J’aime pas ça être enceinte. C’est dit.
 
Par ailleurs, je vis très bien avec ce sentiment. Je pense qu’il ne faut pas avoir peur de le dire. J’ose croire que je ne suis pas la seule. En fait, je sais que je ne suis pas la seule. Je sais surtout qu’il ne faut pas avoir honte de se sentir ainsi.
 
Ça fait du bien de le dire, de s’avouer que l’épiphanie, c’est dans les films.
 
Je n’en vis pas d’épiphanie. Je ne ressens pas une immense satisfaction personnelle en pensant au fait que je porte en moi un petit miracle. Oui, mon bébé, c’est un beau miracle. C’est la vie. C’est mon ovule puis le spermatozoïde de mon chum qui se sont fait de l’œil puis qui se sont trouvés cutes. Si c’est pas de l’ordre du miracle, je ne sais pas ce que c’est, parce que, qu’on se le dise, c’est pas si beau un spermatozoïde.
 
Et ça n’a rien à voir avec le fait que j’ai tous les petits bobos du monde depuis les sept derniers mois. Non — ok, peut-être un peu —, mais en même temps, je n’aime juste pas ça. Je l’ai écrit ici, être enceinte m’a demandé de lâcher prise. C’est pas mauvais le lâcher-prise, mais disons que je me sentais assez bien dans ma peau quand j’avais le contrôle de ma personne. Quand je n’avais pas mal à l’estomac pour un oui ou pour un non, quand je n’allais pas faire pipi 5 fois par nuit, quand je n’avais pas les petits pieds de mon humain qui me tiraillaient les côtes à longueur de journée. Quand je pouvais m’épivarder dans ma maison, à grands coups de lavage de fenêtres. Quand je n’étais pas essoufflée à la seule action de me pencher pour attacher mes bottes. Quand je pouvais mettre ma paire de jeans préférée. J’étais vraiment très bien.
 
Traitez-moi d’égoïste, ça ne changera rien. Quand mon bébé va naître, je vais m’en occuper comme la prunelle de mes yeux. Je vais lui donner tout ce dont il a besoin, au profit de bien de mes caprices. Je vais appliquer le beau lâcher-prise que je cultive depuis des mois, mais je vais être seul maître de ma personne, et ça, ça ne sera pas du luxe.
 
Est-ce que j’aime moins mon humain pour autant? Zéro. Au contraire, j’ai tellement hâte qu’il sorte pour qu’on se regarde — enfin — dans le blanc des yeux, mais qu’au même moment je reprenne un tant soit peu le contrôle sur moi-même.
 
Avec du recul, dans cinq ans peut-être, je réaliserai toutes ces choses que j’ai apprises alors que mon utérus s’affairait à créer la vie. Pour l'instant, mon marqueur jaune m'aide à me rapprocher du jour J sur le calendrier. 

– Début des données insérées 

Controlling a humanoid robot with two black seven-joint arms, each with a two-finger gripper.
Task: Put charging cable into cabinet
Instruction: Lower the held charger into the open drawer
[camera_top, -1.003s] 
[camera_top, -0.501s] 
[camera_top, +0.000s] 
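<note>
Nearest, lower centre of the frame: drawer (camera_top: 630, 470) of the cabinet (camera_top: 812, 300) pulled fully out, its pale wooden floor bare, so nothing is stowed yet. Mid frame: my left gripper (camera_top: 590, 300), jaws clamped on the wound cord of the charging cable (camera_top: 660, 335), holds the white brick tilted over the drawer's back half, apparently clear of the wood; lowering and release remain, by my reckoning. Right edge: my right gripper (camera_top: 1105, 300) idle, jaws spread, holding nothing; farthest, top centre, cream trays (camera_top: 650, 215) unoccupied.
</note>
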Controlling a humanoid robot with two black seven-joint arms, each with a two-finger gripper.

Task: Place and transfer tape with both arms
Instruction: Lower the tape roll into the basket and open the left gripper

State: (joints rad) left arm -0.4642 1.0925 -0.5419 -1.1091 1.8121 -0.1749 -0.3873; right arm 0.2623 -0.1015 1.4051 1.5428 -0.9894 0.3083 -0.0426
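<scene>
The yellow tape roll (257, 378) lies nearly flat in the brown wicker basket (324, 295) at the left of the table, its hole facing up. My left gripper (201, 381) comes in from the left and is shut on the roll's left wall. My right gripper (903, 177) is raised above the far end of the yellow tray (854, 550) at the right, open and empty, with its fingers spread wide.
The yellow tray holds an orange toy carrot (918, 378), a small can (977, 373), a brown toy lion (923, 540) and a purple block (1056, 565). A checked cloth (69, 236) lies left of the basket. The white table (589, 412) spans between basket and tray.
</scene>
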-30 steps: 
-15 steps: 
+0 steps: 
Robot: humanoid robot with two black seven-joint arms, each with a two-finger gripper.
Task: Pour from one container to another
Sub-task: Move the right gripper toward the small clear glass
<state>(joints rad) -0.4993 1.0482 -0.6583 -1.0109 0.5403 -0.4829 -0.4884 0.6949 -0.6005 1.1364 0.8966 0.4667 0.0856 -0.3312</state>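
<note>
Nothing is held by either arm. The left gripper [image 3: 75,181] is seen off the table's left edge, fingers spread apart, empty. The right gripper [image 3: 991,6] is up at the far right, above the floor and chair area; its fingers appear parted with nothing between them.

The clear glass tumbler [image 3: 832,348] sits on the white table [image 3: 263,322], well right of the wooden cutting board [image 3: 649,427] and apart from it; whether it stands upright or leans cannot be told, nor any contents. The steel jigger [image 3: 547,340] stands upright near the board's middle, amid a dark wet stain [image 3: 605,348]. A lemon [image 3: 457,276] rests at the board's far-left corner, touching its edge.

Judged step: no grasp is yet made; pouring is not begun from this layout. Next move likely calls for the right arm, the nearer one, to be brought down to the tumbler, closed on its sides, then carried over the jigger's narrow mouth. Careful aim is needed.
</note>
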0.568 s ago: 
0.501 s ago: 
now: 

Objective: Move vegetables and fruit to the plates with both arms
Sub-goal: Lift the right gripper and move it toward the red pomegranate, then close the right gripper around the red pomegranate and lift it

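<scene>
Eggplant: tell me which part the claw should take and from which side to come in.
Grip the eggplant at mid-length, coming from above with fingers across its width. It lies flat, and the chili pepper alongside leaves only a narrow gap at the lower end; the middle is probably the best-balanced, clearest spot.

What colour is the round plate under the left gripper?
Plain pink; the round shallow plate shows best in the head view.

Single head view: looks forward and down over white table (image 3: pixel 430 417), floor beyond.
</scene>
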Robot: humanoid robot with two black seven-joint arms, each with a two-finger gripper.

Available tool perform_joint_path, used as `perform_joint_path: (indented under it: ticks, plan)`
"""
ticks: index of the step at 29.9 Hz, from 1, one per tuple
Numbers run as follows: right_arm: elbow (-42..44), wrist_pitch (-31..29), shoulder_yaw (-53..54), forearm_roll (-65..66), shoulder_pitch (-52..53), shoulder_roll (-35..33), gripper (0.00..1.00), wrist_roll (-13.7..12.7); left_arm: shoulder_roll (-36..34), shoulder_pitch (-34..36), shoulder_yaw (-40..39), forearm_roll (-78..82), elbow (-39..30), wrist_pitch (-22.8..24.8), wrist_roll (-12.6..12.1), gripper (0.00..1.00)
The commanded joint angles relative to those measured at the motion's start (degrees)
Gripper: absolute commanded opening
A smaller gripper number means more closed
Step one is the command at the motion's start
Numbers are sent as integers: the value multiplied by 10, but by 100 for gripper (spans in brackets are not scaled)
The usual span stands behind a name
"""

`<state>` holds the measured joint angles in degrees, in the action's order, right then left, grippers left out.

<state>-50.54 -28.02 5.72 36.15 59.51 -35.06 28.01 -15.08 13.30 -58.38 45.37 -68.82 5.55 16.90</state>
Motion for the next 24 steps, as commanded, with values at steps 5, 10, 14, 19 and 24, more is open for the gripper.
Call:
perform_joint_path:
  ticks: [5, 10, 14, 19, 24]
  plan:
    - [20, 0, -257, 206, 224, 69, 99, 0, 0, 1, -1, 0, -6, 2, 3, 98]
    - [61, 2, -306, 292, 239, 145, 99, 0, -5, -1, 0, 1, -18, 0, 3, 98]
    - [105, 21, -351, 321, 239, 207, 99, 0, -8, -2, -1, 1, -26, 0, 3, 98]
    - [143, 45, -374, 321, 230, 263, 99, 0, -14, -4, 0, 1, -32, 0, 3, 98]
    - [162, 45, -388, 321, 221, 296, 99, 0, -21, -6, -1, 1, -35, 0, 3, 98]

Je suis consciente que plusieurs femmes rêveraient d’être dans ma situation. Je le sais parce que plusieurs personnes de mon entourage ont dû renoncer à la maternité traditionnelle. Ces amies auraient rêvé de tomber enceinte et de porter leur enfant. Je suis chanceuse et privilégiée. Est-ce que ça m’enlève le droit de dire que je me passerais du boost d’œstrogène qui me traverse le corps à grand coup d’émotions pas contrôlables? Je vous le confirme : non.
 
Justement, l’épiphanie puis les miracles, c’est dans les films que ça se passe, et c’est ben correct comme ça. 

Et vous, avez-vous honte de dire qu'être enceinte, ce n'est pas si formidable que ça?